You know. Watching someone you care about suffer. Watching the person that causes much of the suffering be treated like a hero while you suffer in silence. Having to do research to find ways to talk to that person without making it worse. You’re not supposed to criticize the person causing the pain. Huge problem. You’re not sure if you can even do that.
So silence. Just don’t make it worse. How many hospital visits? How many broken bones? Only one concussion that you know of. Maybe you’re a terrible friend because that’s all you can think of. And you’re not able to get past the physical and psychological toll being put on the person you care about.
Maybe that puts you in the same league as a dog. Blindingly loyal, but single minded even to a fault. That doesn’t make you a good friend though. The real world has a nuance to it.
She’s told you so many times what you already know. She needs to leave him, regrets moving there, hates being there, and wants to go home. And then within two days it’s always the same. Kind to the cruel and cruel to the kind. Been that way for what, six years?
She knows she’s being manipulated and lied to and gaslit. That happened before the violence. Ended up causing it.
So what do you do? There’s not a damn thing you can say because she will attribute anything to your feelings. So even if you’re right she won’t care. Especially if you’re right she won’t care. Putting everything on that makes it easy to gaslight herself.
Just stay quiet and avoid the drama. You’re 44. Seriously. What the hell are you doing. This is high school bullshit to you. Likely to her too which is why she doesn’t see it for what it is. It can’t be your problem, even if it is slowly killing her right in front of you.
It can’t be your problem. Maybe you’re just part of her problem. She keeps saying you’re not a Plan B, which doesn’t do wonders for your confidence. You want someone that wants you for their Plan A.
Maybe you put pressure on her without realizing it. Who knows.
The status quo isn’t healthy for either of you. In whatever form love takes, this is not supposed to be what it is about.
Pray. Ask His guidance. You don’t feel Him pulling you in this direction anymore. You don’t know what to think.

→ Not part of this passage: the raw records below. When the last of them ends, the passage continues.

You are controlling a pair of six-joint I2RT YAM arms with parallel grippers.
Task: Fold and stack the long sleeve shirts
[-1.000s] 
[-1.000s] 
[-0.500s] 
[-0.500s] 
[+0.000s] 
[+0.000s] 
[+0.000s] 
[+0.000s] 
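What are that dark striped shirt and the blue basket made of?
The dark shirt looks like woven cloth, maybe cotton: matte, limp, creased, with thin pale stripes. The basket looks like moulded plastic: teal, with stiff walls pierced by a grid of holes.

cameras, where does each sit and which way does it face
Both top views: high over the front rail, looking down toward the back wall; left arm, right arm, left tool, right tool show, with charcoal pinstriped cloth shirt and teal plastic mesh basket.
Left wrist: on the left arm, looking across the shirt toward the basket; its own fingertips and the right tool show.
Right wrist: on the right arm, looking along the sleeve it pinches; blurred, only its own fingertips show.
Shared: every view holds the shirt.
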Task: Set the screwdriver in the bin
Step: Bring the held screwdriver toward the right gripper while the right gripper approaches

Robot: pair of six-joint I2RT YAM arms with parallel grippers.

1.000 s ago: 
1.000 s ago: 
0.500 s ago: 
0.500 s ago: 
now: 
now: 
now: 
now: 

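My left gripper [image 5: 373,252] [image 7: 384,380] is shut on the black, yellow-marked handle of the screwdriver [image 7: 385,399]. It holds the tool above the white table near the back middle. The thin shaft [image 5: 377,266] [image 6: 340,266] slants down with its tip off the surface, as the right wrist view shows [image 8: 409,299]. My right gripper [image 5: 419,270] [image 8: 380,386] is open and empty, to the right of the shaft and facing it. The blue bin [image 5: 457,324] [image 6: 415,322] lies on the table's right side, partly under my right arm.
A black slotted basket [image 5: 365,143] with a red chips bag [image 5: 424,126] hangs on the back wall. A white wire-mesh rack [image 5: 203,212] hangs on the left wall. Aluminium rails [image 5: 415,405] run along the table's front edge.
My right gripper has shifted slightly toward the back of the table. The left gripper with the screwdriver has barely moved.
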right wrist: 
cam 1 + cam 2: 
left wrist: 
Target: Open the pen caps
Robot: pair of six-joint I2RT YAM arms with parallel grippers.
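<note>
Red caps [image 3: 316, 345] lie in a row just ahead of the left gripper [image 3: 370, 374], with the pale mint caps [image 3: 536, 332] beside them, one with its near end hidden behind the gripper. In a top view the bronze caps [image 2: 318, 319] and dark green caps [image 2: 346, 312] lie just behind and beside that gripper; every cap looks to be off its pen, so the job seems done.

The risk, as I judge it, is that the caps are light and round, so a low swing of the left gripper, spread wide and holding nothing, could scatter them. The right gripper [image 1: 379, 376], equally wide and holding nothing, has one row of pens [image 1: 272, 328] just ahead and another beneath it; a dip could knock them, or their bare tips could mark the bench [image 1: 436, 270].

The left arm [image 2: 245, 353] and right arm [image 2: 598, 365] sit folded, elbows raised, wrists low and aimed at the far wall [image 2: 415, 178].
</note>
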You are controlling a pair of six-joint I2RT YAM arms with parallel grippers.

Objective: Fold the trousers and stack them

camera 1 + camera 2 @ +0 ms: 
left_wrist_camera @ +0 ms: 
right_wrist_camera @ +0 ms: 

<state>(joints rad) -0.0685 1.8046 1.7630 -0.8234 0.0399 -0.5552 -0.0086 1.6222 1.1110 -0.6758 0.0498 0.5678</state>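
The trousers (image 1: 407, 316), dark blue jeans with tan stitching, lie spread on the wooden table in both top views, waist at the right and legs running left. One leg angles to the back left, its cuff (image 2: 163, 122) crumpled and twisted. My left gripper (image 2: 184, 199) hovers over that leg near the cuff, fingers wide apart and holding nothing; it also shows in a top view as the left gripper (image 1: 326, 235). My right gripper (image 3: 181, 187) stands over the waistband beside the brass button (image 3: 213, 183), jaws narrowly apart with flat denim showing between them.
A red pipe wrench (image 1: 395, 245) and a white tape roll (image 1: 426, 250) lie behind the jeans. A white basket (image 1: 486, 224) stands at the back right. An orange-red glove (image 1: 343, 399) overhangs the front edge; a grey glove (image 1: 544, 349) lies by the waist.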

It’s up to her to make the changes she needs to make to live a normal life. And there’s nothing you can do about it but hurt.
You’ve made a lot of mistakes but you don’t deserve that forever. Maybe she’s wiser five years from now. Maybe you are. Maybe. Who knows.
Who knows. You keep having dreams about her but they aren’t positive anymore.
You want to be a part of her life, but not hurt. You want to talk to her and not make things worse. If you can’t figure these things out, you know what that means.
Why can’t things just be easy? Why can’t you just move on? Is it ego at this point? Maybe. Who knows.
Who knows.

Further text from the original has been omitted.